GOAL OF THE EXERCISE.
When a line in the entries below contains the word "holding", copy that line.
=== Section Start ===
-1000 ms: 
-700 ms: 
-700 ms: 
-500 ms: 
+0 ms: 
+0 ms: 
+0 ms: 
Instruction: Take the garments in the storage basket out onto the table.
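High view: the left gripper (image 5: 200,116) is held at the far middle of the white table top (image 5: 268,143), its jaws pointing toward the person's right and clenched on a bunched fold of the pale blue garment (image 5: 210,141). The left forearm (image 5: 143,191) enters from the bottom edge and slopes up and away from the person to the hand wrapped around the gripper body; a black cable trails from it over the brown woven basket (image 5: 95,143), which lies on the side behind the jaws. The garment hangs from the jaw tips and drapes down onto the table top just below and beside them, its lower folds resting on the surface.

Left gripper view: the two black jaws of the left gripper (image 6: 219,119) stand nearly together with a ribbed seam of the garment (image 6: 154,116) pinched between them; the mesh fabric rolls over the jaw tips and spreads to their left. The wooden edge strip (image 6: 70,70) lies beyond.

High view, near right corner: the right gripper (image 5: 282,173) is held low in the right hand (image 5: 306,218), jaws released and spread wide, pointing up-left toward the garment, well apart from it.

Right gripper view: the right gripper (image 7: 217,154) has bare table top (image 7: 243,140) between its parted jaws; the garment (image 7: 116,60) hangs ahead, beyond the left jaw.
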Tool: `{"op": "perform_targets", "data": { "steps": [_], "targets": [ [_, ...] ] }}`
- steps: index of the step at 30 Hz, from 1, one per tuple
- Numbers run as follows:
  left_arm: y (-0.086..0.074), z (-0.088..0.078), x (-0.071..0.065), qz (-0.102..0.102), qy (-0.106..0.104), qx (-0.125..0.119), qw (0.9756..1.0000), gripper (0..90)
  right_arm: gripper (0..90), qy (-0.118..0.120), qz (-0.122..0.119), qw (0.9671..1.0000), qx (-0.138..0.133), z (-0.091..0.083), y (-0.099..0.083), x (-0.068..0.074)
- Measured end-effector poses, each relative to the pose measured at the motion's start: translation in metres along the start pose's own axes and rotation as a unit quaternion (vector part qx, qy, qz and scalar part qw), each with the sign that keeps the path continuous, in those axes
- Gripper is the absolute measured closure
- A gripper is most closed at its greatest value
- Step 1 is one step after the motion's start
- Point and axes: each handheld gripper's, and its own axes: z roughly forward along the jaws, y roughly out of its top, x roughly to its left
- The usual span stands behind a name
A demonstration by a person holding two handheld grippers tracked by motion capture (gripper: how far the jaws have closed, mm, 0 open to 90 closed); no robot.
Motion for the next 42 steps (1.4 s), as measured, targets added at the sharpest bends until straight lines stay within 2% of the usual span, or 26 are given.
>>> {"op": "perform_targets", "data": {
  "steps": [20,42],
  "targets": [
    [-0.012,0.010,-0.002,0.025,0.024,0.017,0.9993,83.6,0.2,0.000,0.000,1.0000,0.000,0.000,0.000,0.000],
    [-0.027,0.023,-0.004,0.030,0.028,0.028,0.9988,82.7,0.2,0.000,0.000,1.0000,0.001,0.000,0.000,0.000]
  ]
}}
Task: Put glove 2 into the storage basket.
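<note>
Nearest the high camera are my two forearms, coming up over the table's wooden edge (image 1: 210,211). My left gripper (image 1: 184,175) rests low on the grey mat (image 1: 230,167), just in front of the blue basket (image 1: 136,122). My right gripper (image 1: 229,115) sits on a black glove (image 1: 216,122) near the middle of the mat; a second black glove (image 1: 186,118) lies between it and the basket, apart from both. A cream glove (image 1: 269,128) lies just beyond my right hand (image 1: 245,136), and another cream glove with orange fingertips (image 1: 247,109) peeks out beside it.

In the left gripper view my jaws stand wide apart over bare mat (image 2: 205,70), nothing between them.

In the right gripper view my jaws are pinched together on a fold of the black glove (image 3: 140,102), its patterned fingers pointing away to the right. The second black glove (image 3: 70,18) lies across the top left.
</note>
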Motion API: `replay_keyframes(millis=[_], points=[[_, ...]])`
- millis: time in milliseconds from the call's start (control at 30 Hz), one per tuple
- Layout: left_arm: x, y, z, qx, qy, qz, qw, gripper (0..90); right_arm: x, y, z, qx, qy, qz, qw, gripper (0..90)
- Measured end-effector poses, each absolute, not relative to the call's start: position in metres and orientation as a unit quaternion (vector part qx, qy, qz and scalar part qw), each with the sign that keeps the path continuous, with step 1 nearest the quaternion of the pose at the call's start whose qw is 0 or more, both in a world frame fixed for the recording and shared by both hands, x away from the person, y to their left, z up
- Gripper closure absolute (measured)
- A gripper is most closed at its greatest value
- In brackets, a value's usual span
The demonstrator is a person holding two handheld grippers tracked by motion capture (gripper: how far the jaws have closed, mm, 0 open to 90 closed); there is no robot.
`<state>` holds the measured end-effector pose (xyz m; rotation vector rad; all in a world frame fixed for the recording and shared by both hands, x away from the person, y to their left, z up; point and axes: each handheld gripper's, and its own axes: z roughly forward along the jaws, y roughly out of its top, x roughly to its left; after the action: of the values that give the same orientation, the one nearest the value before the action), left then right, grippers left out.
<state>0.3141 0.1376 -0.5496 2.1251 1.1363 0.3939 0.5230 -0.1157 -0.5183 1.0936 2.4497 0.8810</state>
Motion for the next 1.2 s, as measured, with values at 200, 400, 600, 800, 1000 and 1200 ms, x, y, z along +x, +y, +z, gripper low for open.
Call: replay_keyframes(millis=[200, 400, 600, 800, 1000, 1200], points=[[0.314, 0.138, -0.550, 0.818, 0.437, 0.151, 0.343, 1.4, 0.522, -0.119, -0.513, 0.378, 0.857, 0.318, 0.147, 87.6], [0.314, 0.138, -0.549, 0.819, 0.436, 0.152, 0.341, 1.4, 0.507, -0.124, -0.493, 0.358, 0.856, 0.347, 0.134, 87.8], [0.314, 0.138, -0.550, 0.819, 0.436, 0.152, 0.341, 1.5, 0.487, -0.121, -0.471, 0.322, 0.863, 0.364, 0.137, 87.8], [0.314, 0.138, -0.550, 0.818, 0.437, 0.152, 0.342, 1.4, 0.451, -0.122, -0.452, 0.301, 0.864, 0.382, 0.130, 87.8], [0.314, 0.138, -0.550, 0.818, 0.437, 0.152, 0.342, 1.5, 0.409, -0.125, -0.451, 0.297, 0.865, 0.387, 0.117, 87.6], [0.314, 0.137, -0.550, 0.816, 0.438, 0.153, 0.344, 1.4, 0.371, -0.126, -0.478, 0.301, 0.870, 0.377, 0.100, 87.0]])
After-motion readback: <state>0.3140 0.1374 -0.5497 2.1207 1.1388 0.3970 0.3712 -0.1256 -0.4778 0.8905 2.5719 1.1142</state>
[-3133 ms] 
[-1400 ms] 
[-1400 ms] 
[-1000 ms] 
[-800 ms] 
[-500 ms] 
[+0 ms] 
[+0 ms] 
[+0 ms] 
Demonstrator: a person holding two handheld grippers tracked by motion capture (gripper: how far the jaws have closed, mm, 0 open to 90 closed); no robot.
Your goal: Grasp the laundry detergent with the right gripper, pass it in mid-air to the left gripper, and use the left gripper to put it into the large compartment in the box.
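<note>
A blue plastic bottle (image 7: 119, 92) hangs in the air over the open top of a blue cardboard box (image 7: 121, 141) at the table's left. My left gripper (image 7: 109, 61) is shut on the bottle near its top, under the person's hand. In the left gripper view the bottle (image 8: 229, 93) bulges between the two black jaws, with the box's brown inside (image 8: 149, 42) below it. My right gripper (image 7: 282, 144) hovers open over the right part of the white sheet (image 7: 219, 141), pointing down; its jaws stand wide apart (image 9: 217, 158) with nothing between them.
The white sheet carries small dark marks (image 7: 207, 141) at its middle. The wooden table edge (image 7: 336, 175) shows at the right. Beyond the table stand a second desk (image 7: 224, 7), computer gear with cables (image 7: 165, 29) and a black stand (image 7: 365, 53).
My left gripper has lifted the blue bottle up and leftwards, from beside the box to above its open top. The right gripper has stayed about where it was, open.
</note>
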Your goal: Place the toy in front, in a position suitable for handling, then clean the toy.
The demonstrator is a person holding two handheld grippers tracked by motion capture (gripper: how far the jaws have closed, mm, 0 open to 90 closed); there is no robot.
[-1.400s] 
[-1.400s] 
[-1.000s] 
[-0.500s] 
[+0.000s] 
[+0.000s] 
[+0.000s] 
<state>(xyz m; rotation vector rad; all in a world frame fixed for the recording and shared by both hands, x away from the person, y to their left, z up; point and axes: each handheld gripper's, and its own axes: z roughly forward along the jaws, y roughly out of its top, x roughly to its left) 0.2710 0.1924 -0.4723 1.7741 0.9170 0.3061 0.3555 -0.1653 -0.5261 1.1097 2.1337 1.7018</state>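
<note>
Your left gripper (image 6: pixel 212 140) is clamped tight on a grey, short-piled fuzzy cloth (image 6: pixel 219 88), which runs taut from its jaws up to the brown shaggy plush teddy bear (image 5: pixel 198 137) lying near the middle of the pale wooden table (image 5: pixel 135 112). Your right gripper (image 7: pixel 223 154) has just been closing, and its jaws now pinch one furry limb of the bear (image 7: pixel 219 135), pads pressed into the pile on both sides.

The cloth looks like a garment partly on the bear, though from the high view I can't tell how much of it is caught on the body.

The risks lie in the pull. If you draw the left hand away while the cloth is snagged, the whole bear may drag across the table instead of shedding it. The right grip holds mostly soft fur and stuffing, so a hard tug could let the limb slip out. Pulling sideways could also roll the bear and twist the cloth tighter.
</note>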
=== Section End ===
SOLUTION TO THE EXERCISE.
A demonstration by a person holding two handheld grippers tracked by motion capture (gripper: how far the jaws have closed, mm, 0 open to 90 closed); no robot.
The demonstrator is a person holding two handheld grippers tracked by motion capture (gripper: how far the jaws have closed, mm, 0 open to 90 closed); there is no robot.
Demonstrator: a person holding two handheld grippers tracked by motion capture (gripper: how far the jaws have closed, mm, 0 open to 90 closed); no robot.
The demonstrator is a person holding two handheld grippers tracked by motion capture (gripper: how far the jaws have closed, mm, 0 open to 90 closed); there is no robot.

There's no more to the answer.